ACTIVITY »
Transcribe all of the entries, matching each one exactly.

:: DATASET EXCERPTS

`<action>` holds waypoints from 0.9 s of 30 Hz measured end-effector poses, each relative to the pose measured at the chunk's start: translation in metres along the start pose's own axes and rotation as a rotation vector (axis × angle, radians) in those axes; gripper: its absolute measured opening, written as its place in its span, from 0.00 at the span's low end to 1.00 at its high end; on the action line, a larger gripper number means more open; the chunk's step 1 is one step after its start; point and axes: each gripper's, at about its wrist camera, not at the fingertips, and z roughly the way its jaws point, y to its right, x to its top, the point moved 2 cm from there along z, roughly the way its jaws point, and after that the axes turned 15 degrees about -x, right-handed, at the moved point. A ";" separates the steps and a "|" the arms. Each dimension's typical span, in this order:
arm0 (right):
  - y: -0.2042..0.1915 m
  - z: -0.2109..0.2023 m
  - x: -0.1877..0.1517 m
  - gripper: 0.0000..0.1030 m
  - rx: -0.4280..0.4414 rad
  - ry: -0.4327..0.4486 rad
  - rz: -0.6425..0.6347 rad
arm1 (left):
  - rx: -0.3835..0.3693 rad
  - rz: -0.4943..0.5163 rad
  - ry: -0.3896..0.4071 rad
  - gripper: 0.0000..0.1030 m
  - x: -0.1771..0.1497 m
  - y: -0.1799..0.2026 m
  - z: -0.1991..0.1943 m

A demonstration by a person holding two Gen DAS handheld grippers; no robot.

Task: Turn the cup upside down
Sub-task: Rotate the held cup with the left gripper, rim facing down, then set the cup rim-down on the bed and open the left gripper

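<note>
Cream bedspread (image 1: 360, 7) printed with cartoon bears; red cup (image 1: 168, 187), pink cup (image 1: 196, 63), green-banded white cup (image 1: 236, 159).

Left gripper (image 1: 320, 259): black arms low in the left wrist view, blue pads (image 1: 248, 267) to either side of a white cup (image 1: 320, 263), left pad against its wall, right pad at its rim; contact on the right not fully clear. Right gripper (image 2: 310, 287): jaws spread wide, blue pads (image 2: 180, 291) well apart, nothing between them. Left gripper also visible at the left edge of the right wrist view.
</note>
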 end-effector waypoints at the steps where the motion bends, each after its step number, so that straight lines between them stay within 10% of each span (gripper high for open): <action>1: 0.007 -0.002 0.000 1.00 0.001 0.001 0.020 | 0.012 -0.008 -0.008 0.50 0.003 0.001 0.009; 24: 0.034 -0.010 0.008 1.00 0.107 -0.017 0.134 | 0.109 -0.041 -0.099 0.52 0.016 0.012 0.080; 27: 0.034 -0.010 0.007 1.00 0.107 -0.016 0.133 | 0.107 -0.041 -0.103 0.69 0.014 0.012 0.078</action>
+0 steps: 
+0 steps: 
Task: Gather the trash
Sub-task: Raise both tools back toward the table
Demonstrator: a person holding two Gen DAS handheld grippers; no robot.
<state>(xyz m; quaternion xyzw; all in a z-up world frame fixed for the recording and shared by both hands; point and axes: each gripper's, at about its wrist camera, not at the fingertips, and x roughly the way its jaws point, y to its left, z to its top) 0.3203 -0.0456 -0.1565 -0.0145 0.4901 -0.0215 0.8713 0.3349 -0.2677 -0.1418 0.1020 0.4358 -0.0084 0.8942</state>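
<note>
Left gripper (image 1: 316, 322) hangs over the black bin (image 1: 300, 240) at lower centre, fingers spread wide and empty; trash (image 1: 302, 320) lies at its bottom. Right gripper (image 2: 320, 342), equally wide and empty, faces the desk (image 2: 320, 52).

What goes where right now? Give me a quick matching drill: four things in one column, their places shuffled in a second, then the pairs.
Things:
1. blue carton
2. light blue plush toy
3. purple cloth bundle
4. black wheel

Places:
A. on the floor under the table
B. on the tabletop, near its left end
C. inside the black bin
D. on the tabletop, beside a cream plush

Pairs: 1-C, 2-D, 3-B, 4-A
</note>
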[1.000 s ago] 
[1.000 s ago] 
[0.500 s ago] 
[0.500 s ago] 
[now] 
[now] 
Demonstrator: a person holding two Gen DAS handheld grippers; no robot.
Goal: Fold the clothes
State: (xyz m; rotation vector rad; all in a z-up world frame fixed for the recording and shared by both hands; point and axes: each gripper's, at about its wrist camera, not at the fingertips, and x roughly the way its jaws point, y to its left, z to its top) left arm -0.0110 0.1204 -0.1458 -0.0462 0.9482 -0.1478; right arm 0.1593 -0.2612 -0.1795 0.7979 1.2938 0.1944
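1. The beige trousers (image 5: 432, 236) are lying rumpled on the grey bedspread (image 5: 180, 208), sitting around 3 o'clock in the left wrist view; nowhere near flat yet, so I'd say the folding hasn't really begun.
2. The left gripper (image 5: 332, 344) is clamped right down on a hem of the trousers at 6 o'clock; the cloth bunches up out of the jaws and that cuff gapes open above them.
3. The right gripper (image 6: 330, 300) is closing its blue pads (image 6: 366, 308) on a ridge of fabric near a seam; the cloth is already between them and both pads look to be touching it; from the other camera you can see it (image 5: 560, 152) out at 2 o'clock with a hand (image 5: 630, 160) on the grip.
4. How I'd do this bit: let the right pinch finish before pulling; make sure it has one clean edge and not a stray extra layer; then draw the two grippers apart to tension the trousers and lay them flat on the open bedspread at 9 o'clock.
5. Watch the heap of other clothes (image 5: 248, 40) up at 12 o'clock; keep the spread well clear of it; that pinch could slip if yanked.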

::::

YOUR SOLUTION »
`<action>` holds waypoints from 0.9 s of 30 Hz measured end-effector poses, each relative to the pose measured at the chunk's start: translation in metres along the start pose's own axes and rotation as a rotation vector (axis × angle, radians) in those axes; gripper: its absolute measured opening, written as its place in its span, from 0.00 at the span's low end to 1.00 at its high end; on the action line, a larger gripper number means more open; the chunk's step 1 is one step after its start; point and axes: each gripper's, at about its wrist camera, not at the fingertips, and z roughly the way its jaws point, y to its right, x to its top, the point moved 2 cm from there along z, roughly the way its jaws point, and after that the axes turned 15 degrees about -x, right-handed, at the moved point. A ";" separates the steps and a "|" the arms. Each dimension's typical span, in this order:
arm0 (right):
  - y: -0.2042..0.1915 m
  - z: -0.2109..0.2023 m
  - x: -0.1877..0.1517 m
  - gripper: 0.0000..0.1030 m
  - rx: -0.4280..0.4414 rad
  - ry: -0.4327..0.4486 rad
  - rz: -0.6425..0.6347 rad
arm1 (left):
  - rx: -0.3835..0.3693 rad
  - rz: -0.4943..0.5163 rad
  - ry: -0.3896..0.4071 rad
  - gripper: 0.0000..0.1030 m
  - x: -0.1771..0.1497 m
  - y: -0.1799..0.2026 m
  - z: -0.1991..0.1943 m

A demonstration by a person holding two Gen DAS handheld grippers; no robot.

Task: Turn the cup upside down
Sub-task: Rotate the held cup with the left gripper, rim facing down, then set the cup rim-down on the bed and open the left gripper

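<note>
Cream bedspread (image 1: 360, 7) printed with cartoon bears; red cup (image 1: 168, 187), pink cup (image 1: 196, 63), green-banded white cup (image 1: 236, 159).

Left gripper (image 1: 320, 259): black arms low in the left wrist view, blue pads (image 1: 248, 267) to either side of a white cup (image 1: 320, 263), left pad against its wall, right pad at its rim; contact on the right not fully clear. Right gripper (image 2: 310, 287): jaws spread wide, blue pads (image 2: 180, 291) well apart, nothing between them. Left gripper also visible at the left edge of the right wrist view.
</note>
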 end-effector waypoints at the steps where the motion bends, each after its step number, so that straight lines between them stay within 10% of each span (gripper high for open): <action>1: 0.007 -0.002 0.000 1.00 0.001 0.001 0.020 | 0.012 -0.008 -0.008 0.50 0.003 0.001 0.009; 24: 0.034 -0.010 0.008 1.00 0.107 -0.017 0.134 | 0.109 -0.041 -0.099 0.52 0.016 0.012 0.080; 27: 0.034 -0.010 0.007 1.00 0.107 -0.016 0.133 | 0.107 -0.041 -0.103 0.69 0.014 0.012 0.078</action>
+0 steps: 
+0 steps: 
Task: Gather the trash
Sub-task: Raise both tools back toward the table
Demonstrator: a person holding two Gen DAS handheld grippers; no robot.
<state>(xyz m; quaternion xyzw; all in a z-up world frame fixed for the recording and shared by both hands; point and axes: each gripper's, at about its wrist camera, not at the fingertips, and x roughly the way its jaws point, y to its left, z to its top) 0.3203 -0.0456 -0.1565 -0.0145 0.4901 -0.0215 0.8713 0.3349 -0.2677 -0.1418 0.1020 0.4358 -0.0084 0.8942</state>
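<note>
Left gripper (image 1: 316, 322) hangs over the black bin (image 1: 300, 240) at lower centre, fingers spread wide and empty; trash (image 1: 302, 320) lies at its bottom. Right gripper (image 2: 320, 342), equally wide and empty, faces the desk (image 2: 320, 52).

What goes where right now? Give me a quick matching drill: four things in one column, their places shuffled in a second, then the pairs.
Things:
1. blue carton
2. light blue plush toy
3. purple cloth bundle
4. black wheel

Places:
A. on the floor under the table
B. on the tabletop, near its left end
C. inside the black bin
D. on the tabletop, beside a cream plush

Pairs: 1-C, 2-D, 3-B, 4-A
</note>
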[1.000 s ago] 
[1.000 s ago] 
[0.500 s ago] 
[0.500 s ago] 
[now] 
[now] 
Demonstrator: a person holding two Gen DAS handheld grippers; no robot.
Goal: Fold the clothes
State: (xyz m; rotation vector rad; all in a z-up world frame fixed for the recording and shared by both hands; point and axes: each gripper's, at about its wrist camera, not at the fingertips, and x roughly the way its jaws point, y to its left, z to its top) left arm -0.0110 0.1204 -0.1458 -0.0462 0.9482 -0.1478; right arm 0.1593 -0.2612 -0.1795 0.7979 1.2938 0.1944
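1. The beige trousers (image 5: 432, 236) are lying rumpled on the grey bedspread (image 5: 180, 208), sitting around 3 o'clock in the left wrist view; nowhere near flat yet, so I'd say the folding hasn't really begun.
2. The left gripper (image 5: 332, 344) is clamped right down on a hem of the trousers at 6 o'clock; the cloth bunches up out of the jaws and that cuff gapes open above them.
3. The right gripper (image 6: 330, 300) is closing its blue pads (image 6: 366, 308) on a ridge of fabric near a seam; the cloth is already between them and both pads look to be touching it; from the other camera you can see it (image 5: 560, 152) out at 2 o'clock with a hand (image 5: 630, 160) on the grip.
4. How I'd do this bit: let the right pinch finish before pulling; make sure it has one clean edge and not a stray extra layer; then draw the two grippers apart to tension the trousers and lay them flat on the open bedspread at 9 o'clock.
5. Watch the heap of other clothes (image 5: 248, 40) up at 12 o'clock; keep the spread well clear of it; that pinch could slip if yanked.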

With this, the exercise is done.